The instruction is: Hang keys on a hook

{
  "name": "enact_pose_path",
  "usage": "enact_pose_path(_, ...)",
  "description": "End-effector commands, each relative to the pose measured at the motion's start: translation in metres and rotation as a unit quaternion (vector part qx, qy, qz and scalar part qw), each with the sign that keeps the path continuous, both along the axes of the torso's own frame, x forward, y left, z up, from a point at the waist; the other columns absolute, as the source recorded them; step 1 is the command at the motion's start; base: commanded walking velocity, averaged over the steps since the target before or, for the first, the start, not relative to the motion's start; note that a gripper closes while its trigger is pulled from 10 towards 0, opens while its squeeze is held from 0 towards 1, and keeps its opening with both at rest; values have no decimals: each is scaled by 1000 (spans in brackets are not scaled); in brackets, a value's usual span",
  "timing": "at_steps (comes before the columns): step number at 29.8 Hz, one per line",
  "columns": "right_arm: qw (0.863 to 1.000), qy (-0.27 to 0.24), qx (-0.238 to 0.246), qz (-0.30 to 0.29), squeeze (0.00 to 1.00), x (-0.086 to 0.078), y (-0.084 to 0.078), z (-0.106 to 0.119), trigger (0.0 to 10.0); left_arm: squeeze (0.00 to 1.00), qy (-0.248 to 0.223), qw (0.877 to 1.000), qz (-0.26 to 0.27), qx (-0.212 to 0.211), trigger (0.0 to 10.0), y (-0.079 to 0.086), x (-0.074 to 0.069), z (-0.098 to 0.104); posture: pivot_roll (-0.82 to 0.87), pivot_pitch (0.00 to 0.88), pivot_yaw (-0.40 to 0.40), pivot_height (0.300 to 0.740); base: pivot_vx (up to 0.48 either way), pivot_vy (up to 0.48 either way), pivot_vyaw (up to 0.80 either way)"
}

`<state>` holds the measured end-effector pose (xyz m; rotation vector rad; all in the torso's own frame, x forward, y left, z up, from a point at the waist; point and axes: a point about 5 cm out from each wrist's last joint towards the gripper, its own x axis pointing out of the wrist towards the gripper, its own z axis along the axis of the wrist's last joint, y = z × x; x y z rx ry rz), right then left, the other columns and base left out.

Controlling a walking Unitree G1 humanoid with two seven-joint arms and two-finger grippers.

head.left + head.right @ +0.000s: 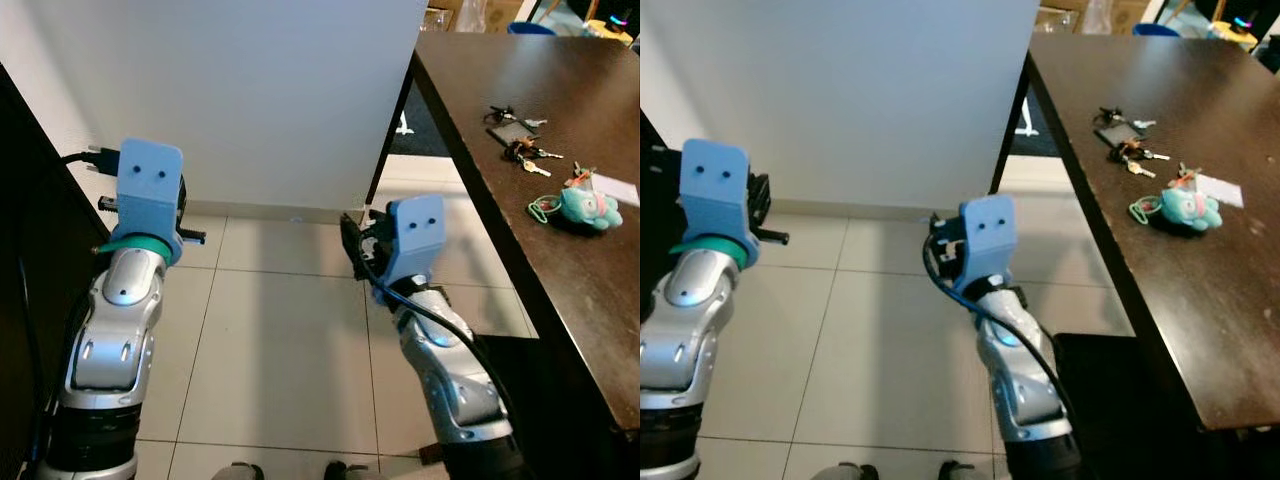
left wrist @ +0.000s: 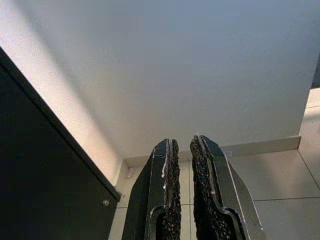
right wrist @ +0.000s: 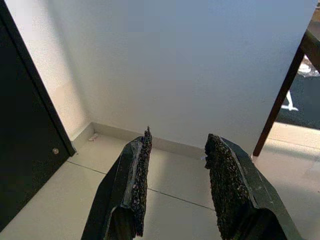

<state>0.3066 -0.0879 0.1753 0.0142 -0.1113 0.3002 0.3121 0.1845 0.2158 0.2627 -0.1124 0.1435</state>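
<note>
Keys lie on dark table; left gripper nearly closed, right gripper parted, both empty.

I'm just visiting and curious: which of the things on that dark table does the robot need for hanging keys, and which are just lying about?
For the job:
- bunch of keys with a dark fob, far part of the table
- right end effector, open, over the floor beside the table

Lying about:
- teal plush keychain
- white card
- dark table itself

bright, even | sharp focus | soft shadows | no blur
</note>
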Motion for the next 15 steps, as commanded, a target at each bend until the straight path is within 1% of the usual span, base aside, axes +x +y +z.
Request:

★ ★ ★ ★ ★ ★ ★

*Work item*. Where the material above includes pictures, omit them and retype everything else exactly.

*Answer area*.
The instruction is: Hang keys on a hook

{
  "name": "enact_pose_path",
  "usage": "enact_pose_path(_, ...)",
  "description": "End-effector commands, each relative to the pose measured at the motion's start: translation in metres and rotation as a unit quaternion (vector part qx, qy, qz and scalar part qw), each with the sign that keeps the path continuous, both along the axes of the torso's own frame, x forward, y left, z up, from a point at the waist; the other columns absolute, as the source recorded them; step 1 is the command at the motion's start; base: commanded walking velocity, averaged over the steps since the target before or, for the first, the start, not relative to the motion's start; note that a gripper closes while its trigger is pulled from 10 towards 0, opens while its squeeze is held from 0 towards 1, and keeps its opening with both at rest; values have no decimals: each is scaled by 1000 (spans in brackets are not scaled); in brackets, a value's usual span",
  "timing": "at_steps (comes before the columns): step number at 29.8 Hz, one per line",
  "columns": "right_arm: qw (0.863 to 1.000), qy (-0.27 to 0.24), qx (-0.238 to 0.246), qz (-0.30 to 0.29), squeeze (0.00 to 1.00), x (-0.086 to 0.078), y (-0.084 to 0.078), z (-0.106 to 0.119), trigger (0.0 to 10.0); left_arm: squeeze (0.00 to 1.00), qy (-0.248 to 0.223), qw (0.877 to 1.000), qz (-0.26 to 0.27), qx (-0.212 to 0.211), trigger (0.0 to 10.0), y (-0.079 to 0.086), x (-0.074 to 0.069), z (-0.098 to 0.104); posture: pivot_roll (-0.82 to 0.87), pivot_pitch (0.00 to 0.88), pivot_yaw (-0.40 to 0.40), pivot_height (0.300 to 0.740); base: pivot_vx (up to 0.48 either way), pivot_vy (up to 0.48 either way), pivot_vyaw (up to 0.80 either way)"
}

`<state>` holds the measured end-effector pose (xyz m; rotation vector rad; all in the torso's own frame, x forward, y left, z up, from a point at the waist; point and axes: a point about 5 cm out from each wrist's last joint towards the gripper, its own x axis pointing out of the wrist towards the gripper, its own z axis along the axis of the wrist's last joint, y = z × x; x y z rx ry rz), right then left, the other columns and base left out.

Controlling a walking Unitree G1 humanoid with two seven-joint arms and two-finger grippers.

head.left + head.right @ +0.000s: 
left wrist @ +0.000s: 
right wrist @ +0.000s: 

<state>0.3066 -0.0879 0.1753 0.0142 -0.1113 0.3002 0.3121 0.1845 0.2158 0.2627 -0.1124 0.1435</state>
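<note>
Keys lie on dark table; left gripper nearly closed, right gripper parted, both empty.

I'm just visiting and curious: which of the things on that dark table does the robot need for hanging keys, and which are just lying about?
For the job:
- bunch of keys with a dark fob, far part of the table
- right end effector, open, over the floor beside the table

Lying about:
- teal plush keychain
- white card
- dark table itself

bright, even | sharp focus | soft shadows | no blur
</note>
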Motion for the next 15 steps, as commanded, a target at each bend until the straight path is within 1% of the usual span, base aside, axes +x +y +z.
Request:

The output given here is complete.